Implementation Details:

Used Tailscale service URL (https://registry.tail8d86e.ts.net/v2/_catalog) instead of internal endpoint to verify full path works.

Step 0.8: Install and Configure Podman on Indri

New files:

ansible/roles/podman/
├── tasks/main.yml
└── handlers/main.yml

Tasks (tasks/main.yml):

- name: Install podman via homebrew
  community.general.homebrew:
    name: podman
    state: present

- name: Initialize podman machine (if not exists)
  ansible.builtin.command:
    cmd: podman machine init --cpus 4 --memory 8192 --disk-size 220
  register: podman_init
  changed_when: podman_init.rc == 0
  failed_when: podman_init.rc not in [0, 125]  # 125 = already exists

- name: Start podman machine
  ansible.builtin.command:
    cmd: podman machine start
  register: podman_start
  changed_when: "'started successfully' in podman_start.stdout"
  failed_when: podman_start.rc not in [0, 125]  # 125 = already running

Testing:

# Deploy podman role
mise run provision-indri -- --tags podman

# Verify podman is working
ssh indri 'podman info'
ssh indri 'podman run --rm hello-world'

Implementation Details:

KNOWN ISSUE: podman machine init and podman machine start have reliability issues when run via Ansible/SSH. The machine sometimes gets stuck in "Starting" state due to a race condition (see https://github.com/containers/podman/issues/16945). Apple Hypervisor may also require GUI session context.

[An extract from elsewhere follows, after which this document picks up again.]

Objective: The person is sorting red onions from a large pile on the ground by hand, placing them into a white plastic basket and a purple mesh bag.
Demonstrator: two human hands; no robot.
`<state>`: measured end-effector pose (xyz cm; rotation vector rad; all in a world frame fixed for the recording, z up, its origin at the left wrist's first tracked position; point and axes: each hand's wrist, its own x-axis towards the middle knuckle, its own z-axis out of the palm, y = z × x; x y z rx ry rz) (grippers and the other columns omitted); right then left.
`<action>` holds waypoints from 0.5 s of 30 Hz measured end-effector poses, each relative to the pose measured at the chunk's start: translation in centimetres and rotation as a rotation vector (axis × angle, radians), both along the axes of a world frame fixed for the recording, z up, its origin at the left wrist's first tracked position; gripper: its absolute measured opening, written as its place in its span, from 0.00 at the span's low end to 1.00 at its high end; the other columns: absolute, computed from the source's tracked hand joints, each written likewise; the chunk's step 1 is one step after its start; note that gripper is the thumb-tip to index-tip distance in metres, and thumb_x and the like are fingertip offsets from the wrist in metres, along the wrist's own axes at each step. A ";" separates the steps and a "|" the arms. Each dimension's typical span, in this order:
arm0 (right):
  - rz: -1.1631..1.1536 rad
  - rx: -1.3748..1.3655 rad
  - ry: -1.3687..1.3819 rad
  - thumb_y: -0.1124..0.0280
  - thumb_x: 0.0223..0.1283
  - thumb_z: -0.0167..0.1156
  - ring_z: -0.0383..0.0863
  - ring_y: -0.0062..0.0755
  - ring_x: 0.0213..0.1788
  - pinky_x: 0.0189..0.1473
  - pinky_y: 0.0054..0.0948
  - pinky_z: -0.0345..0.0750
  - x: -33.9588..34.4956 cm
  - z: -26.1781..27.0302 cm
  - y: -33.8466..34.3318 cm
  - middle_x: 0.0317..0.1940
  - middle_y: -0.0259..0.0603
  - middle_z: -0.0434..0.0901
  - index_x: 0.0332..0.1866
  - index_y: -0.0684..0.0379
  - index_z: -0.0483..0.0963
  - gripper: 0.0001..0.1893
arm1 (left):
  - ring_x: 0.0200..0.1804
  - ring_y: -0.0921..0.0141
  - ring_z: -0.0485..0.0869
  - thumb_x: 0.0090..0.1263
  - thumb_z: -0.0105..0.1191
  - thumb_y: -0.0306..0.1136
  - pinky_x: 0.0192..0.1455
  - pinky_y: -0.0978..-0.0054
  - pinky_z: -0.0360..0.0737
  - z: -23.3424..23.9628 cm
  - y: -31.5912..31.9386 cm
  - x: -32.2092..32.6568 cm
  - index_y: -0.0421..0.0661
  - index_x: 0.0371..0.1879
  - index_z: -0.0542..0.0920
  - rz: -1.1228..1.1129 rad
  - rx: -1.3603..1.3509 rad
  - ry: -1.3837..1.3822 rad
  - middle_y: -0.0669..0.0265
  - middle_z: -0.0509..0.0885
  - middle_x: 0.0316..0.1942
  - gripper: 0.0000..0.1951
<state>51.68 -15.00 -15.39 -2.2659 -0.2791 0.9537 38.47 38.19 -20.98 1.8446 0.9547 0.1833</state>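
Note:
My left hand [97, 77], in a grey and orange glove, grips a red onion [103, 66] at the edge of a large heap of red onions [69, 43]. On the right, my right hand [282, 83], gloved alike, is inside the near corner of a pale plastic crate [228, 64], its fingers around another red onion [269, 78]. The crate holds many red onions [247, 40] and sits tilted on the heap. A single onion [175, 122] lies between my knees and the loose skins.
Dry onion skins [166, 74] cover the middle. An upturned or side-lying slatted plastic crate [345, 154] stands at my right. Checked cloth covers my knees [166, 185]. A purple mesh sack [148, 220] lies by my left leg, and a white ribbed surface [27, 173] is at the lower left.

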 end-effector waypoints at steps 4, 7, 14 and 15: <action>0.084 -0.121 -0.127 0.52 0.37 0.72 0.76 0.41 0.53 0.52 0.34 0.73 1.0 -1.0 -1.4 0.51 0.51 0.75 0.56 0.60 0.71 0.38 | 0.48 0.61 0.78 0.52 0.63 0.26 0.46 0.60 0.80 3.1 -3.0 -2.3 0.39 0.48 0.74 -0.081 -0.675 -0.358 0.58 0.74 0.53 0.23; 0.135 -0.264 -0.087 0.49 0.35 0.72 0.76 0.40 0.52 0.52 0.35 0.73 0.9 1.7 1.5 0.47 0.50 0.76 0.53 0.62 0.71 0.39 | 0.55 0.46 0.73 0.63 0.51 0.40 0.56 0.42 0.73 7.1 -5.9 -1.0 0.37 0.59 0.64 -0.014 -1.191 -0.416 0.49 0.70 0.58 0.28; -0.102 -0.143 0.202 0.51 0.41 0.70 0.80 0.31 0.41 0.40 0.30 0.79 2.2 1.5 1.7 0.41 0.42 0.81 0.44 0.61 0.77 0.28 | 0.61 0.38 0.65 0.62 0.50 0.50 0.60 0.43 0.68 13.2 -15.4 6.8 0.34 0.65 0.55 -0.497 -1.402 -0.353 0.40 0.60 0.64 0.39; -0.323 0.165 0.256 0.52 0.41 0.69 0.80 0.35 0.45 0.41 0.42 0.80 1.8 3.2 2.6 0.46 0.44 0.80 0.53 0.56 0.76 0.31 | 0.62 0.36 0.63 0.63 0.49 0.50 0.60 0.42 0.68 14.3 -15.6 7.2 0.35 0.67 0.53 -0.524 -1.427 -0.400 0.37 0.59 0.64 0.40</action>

WORKAROUND: If the machine fails to start via Ansible, manually run on indri:

podman machine rm -f podman-machine-default
podman machine init --cpus 4 --memory 8192 --disk-size 220
podman machine start

LaunchAgent approach was attempted but didn't resolve the issue reliably.
TODO: Investigate proper automation solution for reliable podman machine management.

Step 0.9: Install and Configure Minikube

New files:

ansible/roles/minikube/
├── defaults/main.yml
├── tasks/main.yml
└── handlers/main.yml

Defaults:

minikube_cpus: 4
minikube_memory: 8192
minikube_disk_size: "200g"
minikube_driver: podman
minikube_container_runtime: cri-o

Note on storage: The disk-size is for node-local storage only (container images, emptyDir, local PVs). Pods can also mount external storage:

hostPath - indri filesystem (e.g., ~/transmission/ for kiwix ZIM files)
NFS - sifaka volumes (Synology supports NFS natively, easiest for k8s)
SMB/CIFS - requires csi-driver-smb; sifaka currently uses SMB for desktop mounts

Tasks:

- name: Install minikube via homebrew
  community.general.homebrew:
    name: minikube
    state: present

- name: Check if minikube cluster exists
  ansible.builtin.command:
    cmd: minikube status --format='{{.Host}}'
  register: minikube_status
  changed_when: false
  failed_when: false

- name: Start minikube cluster
  ansible.builtin.command:
    cmd: >
      minikube start
      --driver={{ minikube_driver }}
      --container-runtime={{ minikube_container_runtime }}
      --cpus={{ minikube_cpus }}
      --memory={{ minikube_memory }}
      --disk-size={{ minikube_disk_size }}
  when: minikube_status.rc != 0 or 'Running' not in minikube_status.stdout

Testing:

# Deploy minikube role
mise run provision-indri -- --tags minikube

# Verify cluster is running
ssh indri 'minikube status'
# Expected: host: Running, kubelet: Running, apiserver: Running

# Test kubectl access from indri
ssh indri 'kubectl get nodes'
# Expected: minikube   Ready    control-plane   ...

Implementation Details:

Changed minikube_memory from 8192 to 7800 because podman machine reports slightly less available memory (7908MB) due to VM overhead. Minikube rejects memory requests exceeding what podman reports.
Deployed with Kubernetes v1.34.0 and CRI-O 1.24.6.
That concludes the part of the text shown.